TASK INSTRUCTIONS: The whole listing, pictures aside, should be reproduced exactly.

DATA SECTION:

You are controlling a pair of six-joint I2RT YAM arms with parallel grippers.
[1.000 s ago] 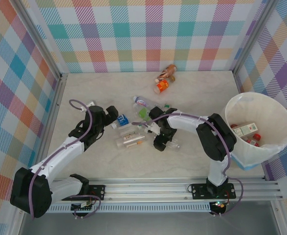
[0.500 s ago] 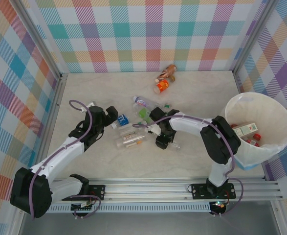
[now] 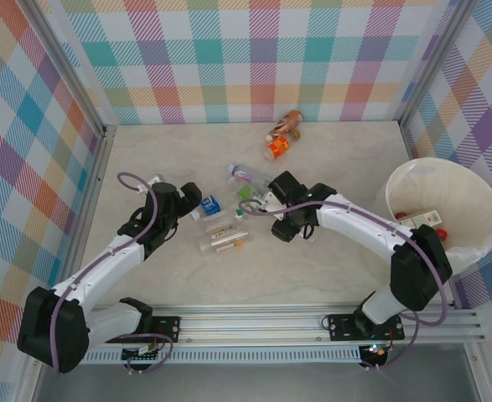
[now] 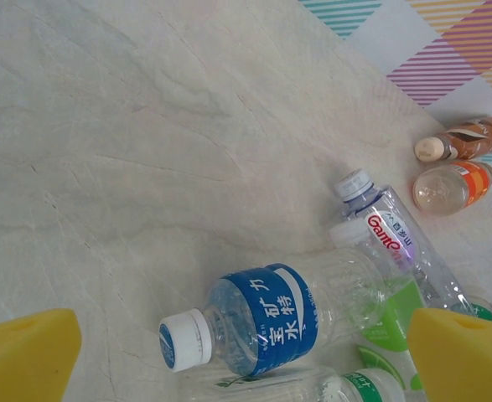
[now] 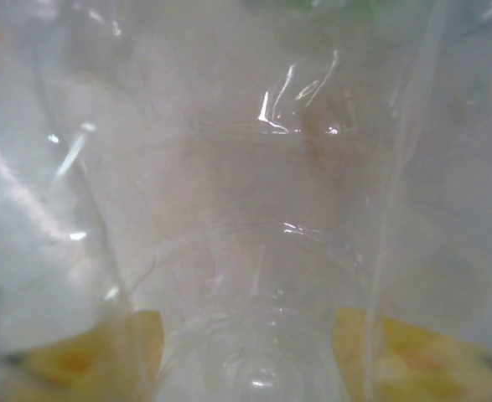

TASK RESULT:
You are controlling a pair of six-joint I2RT YAM arms with parallel grippers.
[1.000 s ago] 
[0.500 s ago] 
[now] 
[now] 
[now] 

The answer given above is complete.